I'm deeply split between two things here:
People who gets question closed because of Kali tag are usually people who should not be using it.
Still I think it's rude and it isn't the way it should be, but yesterday I found first a question about how to install in a VM, and the person hasn't even consult Kali website to see that the OS requieres 30 GB of Disk for installation. and the other one was amazing... a guy solve his dual boot Kali / Windows by installing Ubuntu (that one made me laugh hard)
And still those to question shouldn't be close with the K-dup question and still I feel like it should to discourage any use of kali by anyone who's not concern by this specific distribution.
 
Right. The unfortunate thing with the Kali questions is that they often bump up against limitations of the SE platform (or our way of using it).
People don’t read, so adding information to the Kali tag is pointless; hence the “canonical” Q&A.
But using that as a dupe doesn’t match the purpose of dupes, and it causes problems when the dupe hammer comes into the picture.
(The hammer works very well for real dupes, but in this case it ends up skipping what should be an “unclear” or “too broad” close vote.)
 
The "request for learning materials" might have been more appropriate/helpful close reason. It wouldn't hurt to link to the reference question in the comments, but just defaulting to it is not useful imo.
 
We also fall foul of the “RTFM is not an answer” rule (SE aims to be the FM effectively, even though that might be annoying to some of us).
 
9:25 AM
Request for learning materials is hardly ever right for those either
 
@sebasth “RFLM” isn’t “RTFM” — it is specifically intended for questions which explicitly ask for learning materials, not questions which can be answered from the learning materials.
 
It's very narrowly defined to requests specifially for off-site resources other than published specifications
 
@StephenKitt I don't like the RTFM, but when someone is using the worst tool and do not even try to read anything about it before using it.... Well I did that yesterday I have to confess....
 
So effectively the existence of the canonical Kali Q&A, and its use as a blanket dupe, becomes a license to not answer, and even prevent others from answering, and I think that’s a dangerous, slippery slope.
3
 
People like punching down.
 
9:27 AM
It would be valid for the community to decide we won’t answer Kali-specific questions, but the in-between situation we’re in now makes me uncomfortable.
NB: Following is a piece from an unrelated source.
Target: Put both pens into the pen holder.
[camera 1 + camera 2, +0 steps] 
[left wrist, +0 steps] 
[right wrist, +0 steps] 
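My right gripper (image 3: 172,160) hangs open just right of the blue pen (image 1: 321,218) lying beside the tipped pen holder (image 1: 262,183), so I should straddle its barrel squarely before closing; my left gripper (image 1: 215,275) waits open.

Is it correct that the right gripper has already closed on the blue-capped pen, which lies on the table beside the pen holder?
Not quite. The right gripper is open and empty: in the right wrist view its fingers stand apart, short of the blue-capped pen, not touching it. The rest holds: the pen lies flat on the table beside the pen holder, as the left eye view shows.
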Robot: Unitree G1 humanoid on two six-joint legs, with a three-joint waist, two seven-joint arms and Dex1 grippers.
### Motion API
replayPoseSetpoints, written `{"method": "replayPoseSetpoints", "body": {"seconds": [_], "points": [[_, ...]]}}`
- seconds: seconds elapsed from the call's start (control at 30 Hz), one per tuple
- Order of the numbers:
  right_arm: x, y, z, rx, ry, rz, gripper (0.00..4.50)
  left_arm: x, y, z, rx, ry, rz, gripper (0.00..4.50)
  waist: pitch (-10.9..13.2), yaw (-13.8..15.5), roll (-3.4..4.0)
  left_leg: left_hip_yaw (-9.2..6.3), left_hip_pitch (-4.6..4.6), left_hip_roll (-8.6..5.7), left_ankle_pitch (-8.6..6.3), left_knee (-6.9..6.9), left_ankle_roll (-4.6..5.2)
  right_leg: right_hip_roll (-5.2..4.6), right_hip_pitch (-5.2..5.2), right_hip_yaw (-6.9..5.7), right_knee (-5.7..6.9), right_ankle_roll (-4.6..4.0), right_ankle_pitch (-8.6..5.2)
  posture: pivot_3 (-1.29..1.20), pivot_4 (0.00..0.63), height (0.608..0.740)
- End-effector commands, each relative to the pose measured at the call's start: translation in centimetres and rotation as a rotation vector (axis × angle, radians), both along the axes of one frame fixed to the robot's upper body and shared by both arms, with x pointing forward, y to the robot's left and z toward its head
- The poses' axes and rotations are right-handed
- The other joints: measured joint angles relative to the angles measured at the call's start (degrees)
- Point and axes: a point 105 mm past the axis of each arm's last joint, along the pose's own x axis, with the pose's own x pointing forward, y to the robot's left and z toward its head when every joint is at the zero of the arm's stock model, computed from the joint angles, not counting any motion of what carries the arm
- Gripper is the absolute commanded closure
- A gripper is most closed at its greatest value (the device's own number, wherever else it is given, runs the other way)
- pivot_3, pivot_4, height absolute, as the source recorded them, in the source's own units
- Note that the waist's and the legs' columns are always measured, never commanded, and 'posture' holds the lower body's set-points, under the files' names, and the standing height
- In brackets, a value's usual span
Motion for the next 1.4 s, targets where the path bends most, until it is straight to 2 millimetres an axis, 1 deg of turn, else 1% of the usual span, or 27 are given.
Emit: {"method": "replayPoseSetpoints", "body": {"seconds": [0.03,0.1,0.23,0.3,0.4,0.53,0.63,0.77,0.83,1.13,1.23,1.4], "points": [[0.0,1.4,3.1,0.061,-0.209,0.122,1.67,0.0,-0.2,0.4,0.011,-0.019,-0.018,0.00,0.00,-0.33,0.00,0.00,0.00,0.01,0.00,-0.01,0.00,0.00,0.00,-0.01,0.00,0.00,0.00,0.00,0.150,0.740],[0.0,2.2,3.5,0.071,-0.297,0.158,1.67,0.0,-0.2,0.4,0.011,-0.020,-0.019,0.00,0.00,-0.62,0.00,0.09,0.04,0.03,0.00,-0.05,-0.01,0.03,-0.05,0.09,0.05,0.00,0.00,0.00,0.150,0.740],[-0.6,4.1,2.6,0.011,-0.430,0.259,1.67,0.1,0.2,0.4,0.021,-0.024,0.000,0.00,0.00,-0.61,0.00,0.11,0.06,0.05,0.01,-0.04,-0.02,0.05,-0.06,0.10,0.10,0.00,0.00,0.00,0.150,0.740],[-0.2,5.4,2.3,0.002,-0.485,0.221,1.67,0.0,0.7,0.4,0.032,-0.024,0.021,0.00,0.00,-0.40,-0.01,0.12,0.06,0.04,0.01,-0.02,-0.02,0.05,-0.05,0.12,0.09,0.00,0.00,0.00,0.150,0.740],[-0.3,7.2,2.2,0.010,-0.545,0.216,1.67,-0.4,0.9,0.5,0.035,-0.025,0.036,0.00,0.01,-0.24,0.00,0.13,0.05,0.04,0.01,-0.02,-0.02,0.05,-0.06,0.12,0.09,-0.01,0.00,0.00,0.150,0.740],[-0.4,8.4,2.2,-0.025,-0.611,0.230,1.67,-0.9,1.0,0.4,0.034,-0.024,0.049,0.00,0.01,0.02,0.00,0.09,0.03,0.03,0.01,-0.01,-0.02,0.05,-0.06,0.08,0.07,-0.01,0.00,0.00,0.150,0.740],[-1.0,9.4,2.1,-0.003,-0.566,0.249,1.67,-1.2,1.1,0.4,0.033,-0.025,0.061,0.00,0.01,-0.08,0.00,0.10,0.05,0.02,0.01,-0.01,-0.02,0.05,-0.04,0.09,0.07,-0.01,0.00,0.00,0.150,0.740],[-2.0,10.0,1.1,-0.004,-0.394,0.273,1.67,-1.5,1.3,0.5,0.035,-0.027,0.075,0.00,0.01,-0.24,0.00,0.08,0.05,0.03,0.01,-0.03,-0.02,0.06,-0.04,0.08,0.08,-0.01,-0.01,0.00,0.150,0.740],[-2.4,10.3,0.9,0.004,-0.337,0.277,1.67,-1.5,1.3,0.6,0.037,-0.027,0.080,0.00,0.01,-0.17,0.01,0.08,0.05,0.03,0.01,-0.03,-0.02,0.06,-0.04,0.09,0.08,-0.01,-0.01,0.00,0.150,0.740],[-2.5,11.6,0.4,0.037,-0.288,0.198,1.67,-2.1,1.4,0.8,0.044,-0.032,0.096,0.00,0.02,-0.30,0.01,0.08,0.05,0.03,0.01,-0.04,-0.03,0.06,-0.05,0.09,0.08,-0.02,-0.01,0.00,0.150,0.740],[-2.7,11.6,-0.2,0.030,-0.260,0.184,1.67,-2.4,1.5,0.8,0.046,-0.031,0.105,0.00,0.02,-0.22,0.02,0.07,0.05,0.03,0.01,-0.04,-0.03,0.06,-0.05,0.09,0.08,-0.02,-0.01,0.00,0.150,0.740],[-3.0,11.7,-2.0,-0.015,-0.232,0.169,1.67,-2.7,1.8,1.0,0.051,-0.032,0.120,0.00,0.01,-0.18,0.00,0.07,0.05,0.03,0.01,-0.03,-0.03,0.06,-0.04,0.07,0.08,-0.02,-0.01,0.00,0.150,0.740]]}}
Thankfully the new “Ignore tags” feature helps ;-).
 
Yes. While I think that there are some cases where it is indeed valid to use the "Kali's for experts" as a dupe target, it is absolutely being abused.
 
It's hard to see how an on-topic question could be a duplicate of that, to be honest.
 
@MichaelHomer Well, if the question is something like "Why am I having trouble playing games through wine on Kali" (and they often are) then closing as a dupe of "Kali is not a normal OS, use something else" seems reasonable.
 
Is there any consensus on how broadly it is acceptable to edit OP's question? Sometimes I see questions about some specific issue, but the question could be easily extended to cover broader area (by removing too specific details, rewording the question to bit more open etc.), while keeling the existing answers completely relevant.
 
@sebasth It can be OK. Depends on the details. But yes, you can repurpose an old question and make it more general.
 
9:37 AM
I usually try to edit as little as possible, but sometimes I think by cleaning up and rewording the question it would be more useful for broader audience.
 
@sebasth I don’t know whether there’s a consensus, but I think it’s a good thing to do (as long as the last point you raise is maintained).
 
I suppose a question might manage it, but otherwise "why" questions are generally on shaky ground to start with.
 
This is a lot of work. but definitely relevant in some situation
 
It allows good Q&As to be used as dupe targets.
 
@StephenKitt indeed, which is why I sometime do edit out some details which turn to be irrelevant (answer accepted, and the details turned out not to be relevant)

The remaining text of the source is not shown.